Requirement> All that should be output is the block of lines below from the line with "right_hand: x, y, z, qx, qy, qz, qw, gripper" to the line with "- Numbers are", both included, exactly as written.

(Items from a dataset)
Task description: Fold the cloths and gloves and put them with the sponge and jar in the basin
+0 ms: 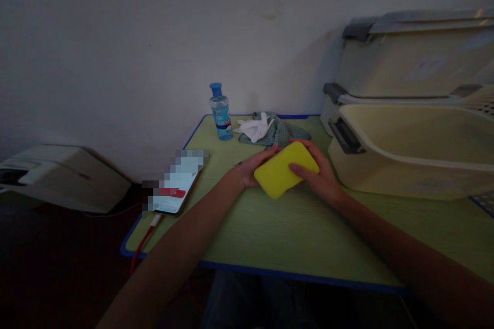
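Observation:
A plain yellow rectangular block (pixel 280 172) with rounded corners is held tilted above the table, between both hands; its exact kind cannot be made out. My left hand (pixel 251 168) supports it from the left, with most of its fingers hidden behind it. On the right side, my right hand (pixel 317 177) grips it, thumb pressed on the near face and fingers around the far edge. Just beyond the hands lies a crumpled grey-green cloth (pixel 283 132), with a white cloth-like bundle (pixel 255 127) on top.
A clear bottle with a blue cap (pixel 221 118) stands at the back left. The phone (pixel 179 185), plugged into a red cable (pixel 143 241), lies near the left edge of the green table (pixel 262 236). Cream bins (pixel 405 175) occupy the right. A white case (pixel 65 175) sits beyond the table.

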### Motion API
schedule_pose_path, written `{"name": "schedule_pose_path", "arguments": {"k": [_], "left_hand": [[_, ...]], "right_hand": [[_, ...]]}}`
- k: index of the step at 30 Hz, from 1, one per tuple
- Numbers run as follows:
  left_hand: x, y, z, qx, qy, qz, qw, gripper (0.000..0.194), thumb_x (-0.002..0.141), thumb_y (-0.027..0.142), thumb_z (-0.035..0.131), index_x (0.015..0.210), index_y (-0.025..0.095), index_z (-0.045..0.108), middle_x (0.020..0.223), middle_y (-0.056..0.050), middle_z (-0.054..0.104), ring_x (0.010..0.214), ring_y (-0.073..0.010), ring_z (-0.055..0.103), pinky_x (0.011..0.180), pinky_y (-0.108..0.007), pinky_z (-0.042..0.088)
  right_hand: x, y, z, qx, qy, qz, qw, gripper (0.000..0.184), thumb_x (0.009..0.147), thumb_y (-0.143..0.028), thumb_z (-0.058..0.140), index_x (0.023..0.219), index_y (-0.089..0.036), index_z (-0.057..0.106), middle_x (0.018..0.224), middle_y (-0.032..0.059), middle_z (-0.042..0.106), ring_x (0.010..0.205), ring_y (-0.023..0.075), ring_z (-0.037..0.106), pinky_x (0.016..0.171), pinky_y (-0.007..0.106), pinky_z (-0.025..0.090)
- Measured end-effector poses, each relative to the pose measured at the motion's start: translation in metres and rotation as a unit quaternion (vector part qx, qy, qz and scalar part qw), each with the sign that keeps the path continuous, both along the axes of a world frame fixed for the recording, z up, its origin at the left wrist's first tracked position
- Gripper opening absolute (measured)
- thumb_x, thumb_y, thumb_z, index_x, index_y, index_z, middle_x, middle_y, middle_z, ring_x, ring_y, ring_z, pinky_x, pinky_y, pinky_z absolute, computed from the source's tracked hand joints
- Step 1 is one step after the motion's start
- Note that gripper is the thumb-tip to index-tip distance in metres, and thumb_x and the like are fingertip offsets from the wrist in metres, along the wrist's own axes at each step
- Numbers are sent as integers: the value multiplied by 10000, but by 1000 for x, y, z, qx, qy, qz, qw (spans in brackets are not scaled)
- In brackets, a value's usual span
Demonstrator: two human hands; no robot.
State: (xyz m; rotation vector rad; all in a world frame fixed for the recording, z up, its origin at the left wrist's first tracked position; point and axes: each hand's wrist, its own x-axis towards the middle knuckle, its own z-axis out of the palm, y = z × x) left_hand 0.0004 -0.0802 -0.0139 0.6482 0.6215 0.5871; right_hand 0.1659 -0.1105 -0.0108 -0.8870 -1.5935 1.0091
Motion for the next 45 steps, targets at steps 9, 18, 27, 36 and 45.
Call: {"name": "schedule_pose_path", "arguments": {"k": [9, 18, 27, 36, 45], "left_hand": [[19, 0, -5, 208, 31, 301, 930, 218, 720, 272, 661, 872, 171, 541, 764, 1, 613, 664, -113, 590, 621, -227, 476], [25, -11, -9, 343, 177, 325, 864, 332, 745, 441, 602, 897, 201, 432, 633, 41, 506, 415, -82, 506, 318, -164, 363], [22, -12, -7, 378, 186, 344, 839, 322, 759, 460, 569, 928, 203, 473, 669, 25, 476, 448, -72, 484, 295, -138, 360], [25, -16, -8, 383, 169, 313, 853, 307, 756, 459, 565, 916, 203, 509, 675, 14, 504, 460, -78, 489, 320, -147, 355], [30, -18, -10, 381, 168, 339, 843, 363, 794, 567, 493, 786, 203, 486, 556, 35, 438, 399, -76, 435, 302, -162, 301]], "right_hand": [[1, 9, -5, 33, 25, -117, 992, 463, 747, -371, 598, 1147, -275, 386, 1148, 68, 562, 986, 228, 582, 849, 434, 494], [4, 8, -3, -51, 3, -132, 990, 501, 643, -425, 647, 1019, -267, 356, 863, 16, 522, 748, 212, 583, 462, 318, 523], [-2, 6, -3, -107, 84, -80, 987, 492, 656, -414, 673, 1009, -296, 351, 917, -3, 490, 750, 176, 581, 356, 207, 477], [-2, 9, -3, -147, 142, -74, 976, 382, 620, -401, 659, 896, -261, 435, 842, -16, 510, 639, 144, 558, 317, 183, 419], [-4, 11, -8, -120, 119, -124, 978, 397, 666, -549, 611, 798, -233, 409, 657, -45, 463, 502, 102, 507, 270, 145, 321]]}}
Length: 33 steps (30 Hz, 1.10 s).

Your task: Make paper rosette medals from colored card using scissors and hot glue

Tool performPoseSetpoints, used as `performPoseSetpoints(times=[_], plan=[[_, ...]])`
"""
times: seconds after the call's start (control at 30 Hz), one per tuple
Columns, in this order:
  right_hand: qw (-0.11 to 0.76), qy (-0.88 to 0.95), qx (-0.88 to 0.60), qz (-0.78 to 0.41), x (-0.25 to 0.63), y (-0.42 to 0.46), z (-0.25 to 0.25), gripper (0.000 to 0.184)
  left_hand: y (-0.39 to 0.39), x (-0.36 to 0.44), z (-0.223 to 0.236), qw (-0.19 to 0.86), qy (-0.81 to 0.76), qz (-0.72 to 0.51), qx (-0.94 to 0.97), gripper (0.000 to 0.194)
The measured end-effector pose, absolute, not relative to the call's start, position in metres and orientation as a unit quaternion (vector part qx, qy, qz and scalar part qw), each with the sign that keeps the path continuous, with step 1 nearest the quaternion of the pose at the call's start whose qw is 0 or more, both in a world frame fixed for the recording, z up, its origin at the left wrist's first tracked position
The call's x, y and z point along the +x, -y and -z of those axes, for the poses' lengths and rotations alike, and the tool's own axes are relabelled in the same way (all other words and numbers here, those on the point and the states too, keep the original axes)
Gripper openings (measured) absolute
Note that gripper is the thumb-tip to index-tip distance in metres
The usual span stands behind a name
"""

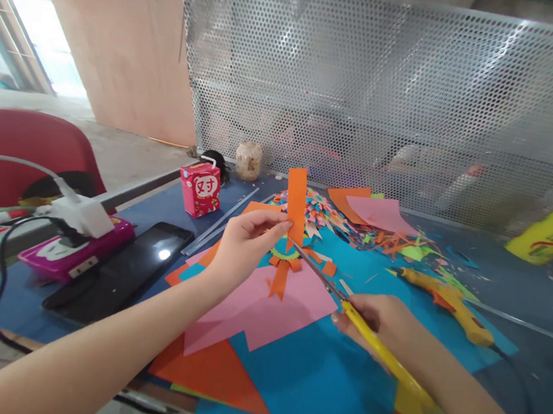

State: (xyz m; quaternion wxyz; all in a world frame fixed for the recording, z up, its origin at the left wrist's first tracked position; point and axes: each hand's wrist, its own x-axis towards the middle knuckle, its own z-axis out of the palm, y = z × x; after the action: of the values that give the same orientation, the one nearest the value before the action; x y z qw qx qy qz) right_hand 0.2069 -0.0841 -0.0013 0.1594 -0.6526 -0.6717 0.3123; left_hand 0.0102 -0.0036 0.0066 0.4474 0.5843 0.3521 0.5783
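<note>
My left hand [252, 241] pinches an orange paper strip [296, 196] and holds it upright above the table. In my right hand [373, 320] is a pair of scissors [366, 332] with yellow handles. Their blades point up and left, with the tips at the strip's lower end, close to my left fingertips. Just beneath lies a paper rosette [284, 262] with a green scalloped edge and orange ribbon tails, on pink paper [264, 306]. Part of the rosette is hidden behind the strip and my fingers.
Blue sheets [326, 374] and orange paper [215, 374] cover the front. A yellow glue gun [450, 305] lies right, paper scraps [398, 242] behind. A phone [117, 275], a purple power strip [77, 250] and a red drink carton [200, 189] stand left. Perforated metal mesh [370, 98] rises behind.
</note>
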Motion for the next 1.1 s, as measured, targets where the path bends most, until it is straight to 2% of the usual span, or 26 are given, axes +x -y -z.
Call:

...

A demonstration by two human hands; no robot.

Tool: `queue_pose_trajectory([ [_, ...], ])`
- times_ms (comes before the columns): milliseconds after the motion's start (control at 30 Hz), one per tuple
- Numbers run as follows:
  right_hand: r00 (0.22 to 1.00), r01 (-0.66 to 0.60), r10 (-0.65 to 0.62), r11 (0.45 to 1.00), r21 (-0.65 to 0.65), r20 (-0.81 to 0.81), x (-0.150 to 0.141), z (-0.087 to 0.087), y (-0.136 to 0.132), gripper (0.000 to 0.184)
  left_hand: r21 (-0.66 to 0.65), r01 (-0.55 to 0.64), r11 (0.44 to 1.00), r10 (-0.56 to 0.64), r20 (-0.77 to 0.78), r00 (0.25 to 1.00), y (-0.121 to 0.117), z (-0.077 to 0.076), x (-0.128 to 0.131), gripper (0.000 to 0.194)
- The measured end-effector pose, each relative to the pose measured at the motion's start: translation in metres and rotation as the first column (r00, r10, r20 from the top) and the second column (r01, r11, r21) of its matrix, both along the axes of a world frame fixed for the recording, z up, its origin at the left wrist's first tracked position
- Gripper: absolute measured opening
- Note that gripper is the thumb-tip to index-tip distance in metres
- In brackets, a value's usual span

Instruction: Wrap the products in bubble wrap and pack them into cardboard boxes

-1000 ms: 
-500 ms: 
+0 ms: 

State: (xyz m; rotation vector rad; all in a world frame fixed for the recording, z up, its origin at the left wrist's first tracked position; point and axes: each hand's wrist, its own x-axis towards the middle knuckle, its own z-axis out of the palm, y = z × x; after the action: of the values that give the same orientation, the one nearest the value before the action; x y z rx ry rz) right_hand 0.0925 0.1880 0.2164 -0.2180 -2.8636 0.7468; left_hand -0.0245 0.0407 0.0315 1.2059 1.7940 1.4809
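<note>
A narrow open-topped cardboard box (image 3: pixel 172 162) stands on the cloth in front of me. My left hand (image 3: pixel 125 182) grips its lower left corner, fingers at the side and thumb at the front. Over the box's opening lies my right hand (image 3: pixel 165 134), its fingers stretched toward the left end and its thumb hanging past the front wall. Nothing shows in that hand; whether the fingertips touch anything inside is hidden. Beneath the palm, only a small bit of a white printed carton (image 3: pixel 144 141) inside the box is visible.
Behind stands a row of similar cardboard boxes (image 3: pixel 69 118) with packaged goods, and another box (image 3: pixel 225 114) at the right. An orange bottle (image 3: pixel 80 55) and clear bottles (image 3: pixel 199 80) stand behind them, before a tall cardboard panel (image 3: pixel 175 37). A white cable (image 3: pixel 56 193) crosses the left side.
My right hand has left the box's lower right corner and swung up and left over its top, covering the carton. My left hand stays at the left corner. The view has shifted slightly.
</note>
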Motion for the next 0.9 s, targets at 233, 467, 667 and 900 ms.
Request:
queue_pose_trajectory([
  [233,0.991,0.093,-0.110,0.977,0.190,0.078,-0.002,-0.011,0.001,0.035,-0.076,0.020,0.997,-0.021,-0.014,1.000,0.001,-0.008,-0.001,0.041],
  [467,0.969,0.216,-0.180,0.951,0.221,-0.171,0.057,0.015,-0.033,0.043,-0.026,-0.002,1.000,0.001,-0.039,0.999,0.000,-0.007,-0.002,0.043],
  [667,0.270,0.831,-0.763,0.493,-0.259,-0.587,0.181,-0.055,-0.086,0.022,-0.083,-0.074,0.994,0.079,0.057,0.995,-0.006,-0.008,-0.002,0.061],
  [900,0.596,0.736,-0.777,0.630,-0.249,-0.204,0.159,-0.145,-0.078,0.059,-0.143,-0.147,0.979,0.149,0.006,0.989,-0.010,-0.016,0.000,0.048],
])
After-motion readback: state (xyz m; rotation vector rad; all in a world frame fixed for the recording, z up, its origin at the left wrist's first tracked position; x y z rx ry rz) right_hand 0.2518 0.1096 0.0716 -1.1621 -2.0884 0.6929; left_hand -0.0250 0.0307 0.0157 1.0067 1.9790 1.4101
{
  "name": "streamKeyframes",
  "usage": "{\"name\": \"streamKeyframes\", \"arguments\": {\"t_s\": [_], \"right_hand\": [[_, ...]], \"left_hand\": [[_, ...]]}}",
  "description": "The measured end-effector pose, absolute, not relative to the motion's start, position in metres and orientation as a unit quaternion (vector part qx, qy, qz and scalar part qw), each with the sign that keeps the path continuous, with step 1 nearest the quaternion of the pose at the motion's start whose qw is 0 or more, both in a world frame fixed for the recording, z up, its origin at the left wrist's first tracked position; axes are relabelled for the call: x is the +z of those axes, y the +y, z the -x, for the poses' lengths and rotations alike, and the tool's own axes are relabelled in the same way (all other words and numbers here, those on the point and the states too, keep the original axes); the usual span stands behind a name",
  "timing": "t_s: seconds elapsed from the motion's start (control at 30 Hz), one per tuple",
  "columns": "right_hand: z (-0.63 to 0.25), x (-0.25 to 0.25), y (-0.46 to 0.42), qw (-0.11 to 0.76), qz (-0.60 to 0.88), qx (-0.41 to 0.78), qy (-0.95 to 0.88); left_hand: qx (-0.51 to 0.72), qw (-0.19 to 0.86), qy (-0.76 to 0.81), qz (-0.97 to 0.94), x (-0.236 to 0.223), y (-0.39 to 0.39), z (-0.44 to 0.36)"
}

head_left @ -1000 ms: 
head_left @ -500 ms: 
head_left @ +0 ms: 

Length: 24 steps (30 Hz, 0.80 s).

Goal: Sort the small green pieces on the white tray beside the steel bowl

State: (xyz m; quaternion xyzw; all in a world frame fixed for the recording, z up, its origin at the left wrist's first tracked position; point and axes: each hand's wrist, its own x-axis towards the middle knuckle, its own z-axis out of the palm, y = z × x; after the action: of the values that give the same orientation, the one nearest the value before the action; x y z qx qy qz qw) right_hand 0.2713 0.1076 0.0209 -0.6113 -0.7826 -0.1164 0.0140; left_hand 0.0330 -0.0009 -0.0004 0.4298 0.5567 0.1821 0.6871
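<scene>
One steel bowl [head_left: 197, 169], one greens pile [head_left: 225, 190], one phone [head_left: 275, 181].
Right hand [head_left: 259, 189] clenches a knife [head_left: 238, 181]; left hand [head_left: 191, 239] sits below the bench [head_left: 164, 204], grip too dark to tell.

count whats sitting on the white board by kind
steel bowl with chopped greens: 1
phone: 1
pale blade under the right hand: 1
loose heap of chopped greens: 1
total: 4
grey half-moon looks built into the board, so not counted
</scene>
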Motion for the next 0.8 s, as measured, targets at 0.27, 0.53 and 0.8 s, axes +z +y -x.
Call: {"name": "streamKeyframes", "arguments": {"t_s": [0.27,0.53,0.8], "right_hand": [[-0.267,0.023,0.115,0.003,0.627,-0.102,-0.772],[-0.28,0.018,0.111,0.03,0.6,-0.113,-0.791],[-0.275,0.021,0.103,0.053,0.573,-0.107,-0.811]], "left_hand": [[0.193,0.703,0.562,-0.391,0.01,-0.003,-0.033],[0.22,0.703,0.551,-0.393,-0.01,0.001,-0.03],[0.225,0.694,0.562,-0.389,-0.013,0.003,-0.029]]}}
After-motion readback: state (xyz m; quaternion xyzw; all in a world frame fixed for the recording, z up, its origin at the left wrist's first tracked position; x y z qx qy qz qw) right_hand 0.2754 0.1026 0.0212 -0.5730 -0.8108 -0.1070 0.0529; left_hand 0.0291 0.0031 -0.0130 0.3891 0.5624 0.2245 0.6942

Exercise result>
  right_hand: x, y, z, qx, qy, qz, qw, gripper (0.000..0.184), thumb_x (0.009..0.147), thumb_y (-0.143..0.028), thumb_z (-0.058..0.140), index_x (0.023..0.219), index_y (-0.089..0.036), index_z (-0.057..0.106), middle_x (0.018..0.224), middle_y (-0.032..0.059), middle_z (-0.042..0.106), ring_x (0.010..0.205), ring_y (-0.023..0.075), ring_z (-0.037..0.106), pinky_x (0.016..0.171), pinky_y (-0.007..0.106), pinky_z (-0.025..0.090)
- Measured end-effector poses, each relative to the pose measured at the motion's start: translation in metres and rotation as a unit quaternion (vector part qx, qy, qz and scalar part qw), each with the sign that keeps the path continuous, both along the axes of a world frame fixed for the recording, z up, its origin at the left wrist's first tracked position
- Gripper opening absolute (measured)
- thumb_x, thumb_y, thumb_z, index_x, index_y, index_z, middle_x, middle_y, middle_z, ring_x, ring_y, ring_z, pinky_x, pinky_y, pinky_z absolute, computed from the source's tracked hand joints
- Step 1 is one step after the motion's start
- Note that gripper is the thumb-tip to index-tip distance in metres, and thumb_x and the like are fingertip offsets from the wrist in metres, along the wrist's own axes at each step
- Numbers are sent as integers: the value multiplied by 10000, but by 1000 for x, y, z, qx, qy, qz, qw (spans in brackets are not scaled)

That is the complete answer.